Aim of the exercise » Set down exactly the lines below between the line holding "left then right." and the line holding "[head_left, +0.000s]", inclusive; no other line belongs in the answer.

*** Opening Recorded information ***

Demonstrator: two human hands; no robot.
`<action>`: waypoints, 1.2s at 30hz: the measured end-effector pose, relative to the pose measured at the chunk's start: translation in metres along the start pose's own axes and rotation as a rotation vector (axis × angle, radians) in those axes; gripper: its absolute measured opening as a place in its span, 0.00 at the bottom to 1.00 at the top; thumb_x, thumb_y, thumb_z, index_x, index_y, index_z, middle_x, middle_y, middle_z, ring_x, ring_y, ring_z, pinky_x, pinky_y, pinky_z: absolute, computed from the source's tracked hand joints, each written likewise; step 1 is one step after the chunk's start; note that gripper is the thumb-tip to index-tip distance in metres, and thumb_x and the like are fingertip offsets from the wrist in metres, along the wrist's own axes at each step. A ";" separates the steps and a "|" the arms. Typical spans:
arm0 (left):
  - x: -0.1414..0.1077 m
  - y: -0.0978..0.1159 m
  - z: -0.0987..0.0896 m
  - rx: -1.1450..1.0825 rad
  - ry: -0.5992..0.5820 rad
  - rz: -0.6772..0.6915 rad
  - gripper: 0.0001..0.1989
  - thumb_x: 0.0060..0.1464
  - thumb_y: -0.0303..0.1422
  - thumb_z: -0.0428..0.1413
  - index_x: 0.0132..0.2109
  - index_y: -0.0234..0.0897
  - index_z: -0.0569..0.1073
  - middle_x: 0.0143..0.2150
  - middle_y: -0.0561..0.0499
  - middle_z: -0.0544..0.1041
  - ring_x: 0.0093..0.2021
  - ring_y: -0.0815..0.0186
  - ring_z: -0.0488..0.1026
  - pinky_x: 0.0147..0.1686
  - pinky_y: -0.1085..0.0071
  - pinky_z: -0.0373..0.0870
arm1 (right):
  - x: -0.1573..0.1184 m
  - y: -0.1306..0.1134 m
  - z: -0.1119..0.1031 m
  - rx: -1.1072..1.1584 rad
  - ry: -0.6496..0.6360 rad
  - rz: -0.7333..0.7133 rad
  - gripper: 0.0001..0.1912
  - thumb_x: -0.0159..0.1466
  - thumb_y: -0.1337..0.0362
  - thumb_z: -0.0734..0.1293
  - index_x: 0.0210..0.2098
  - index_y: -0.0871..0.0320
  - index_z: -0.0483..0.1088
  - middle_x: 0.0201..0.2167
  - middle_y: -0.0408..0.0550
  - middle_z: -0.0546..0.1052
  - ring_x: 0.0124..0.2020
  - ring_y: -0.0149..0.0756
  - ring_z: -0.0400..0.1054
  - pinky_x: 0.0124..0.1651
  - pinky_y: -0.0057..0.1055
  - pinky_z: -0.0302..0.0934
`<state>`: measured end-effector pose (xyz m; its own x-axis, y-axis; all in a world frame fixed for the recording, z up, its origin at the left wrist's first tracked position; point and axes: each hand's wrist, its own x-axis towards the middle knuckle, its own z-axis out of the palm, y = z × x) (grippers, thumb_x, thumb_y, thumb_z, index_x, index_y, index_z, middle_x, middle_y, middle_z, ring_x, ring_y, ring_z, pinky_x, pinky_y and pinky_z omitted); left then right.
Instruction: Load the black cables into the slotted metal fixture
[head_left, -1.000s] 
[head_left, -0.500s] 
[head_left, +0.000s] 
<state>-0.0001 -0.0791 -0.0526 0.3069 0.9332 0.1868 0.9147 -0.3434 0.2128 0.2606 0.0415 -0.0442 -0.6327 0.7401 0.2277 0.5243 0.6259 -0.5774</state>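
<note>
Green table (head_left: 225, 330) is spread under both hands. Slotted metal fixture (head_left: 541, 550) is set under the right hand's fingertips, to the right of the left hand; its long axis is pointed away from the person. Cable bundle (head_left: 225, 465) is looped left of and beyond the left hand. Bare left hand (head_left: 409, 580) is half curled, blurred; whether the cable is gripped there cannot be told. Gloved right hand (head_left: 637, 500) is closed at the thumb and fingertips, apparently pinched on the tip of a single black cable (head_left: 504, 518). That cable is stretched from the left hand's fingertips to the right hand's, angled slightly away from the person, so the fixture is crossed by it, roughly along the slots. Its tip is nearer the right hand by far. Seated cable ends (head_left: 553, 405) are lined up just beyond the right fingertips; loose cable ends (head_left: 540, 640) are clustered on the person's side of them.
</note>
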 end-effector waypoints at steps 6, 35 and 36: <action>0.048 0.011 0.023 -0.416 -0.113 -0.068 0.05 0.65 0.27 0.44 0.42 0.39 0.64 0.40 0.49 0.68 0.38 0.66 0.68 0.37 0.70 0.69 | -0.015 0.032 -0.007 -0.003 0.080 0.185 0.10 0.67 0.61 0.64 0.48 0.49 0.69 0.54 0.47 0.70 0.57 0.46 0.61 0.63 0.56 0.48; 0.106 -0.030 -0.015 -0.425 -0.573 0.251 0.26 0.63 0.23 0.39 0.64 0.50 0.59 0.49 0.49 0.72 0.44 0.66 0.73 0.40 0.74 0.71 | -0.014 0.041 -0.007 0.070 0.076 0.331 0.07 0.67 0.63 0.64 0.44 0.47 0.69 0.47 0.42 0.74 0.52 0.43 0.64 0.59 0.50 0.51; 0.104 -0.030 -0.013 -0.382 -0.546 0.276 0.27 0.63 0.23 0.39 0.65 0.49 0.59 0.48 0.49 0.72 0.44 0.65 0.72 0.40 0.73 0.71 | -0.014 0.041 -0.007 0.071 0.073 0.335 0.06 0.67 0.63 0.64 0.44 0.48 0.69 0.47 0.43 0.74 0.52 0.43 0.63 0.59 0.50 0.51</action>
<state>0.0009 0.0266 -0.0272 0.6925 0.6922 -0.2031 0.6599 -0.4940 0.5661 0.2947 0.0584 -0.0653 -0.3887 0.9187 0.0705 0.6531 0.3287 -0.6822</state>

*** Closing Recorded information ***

Output for this exercise »
`<state>`: measured end-effector pose (xyz m; its own x-axis, y-axis; all in a world frame fixed for the recording, z up, its origin at the left wrist's first tracked position; point and axes: each hand's wrist, its own x-axis towards the middle knuckle, its own z-axis out of the palm, y = z × x) (grippers, thumb_x, thumb_y, thumb_z, index_x, index_y, index_z, middle_x, middle_y, middle_z, ring_x, ring_y, ring_z, pinky_x, pinky_y and pinky_z omitted); left then right.
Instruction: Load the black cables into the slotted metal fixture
[head_left, -1.000s] 
[head_left, -0.500s] 
[head_left, +0.000s] 

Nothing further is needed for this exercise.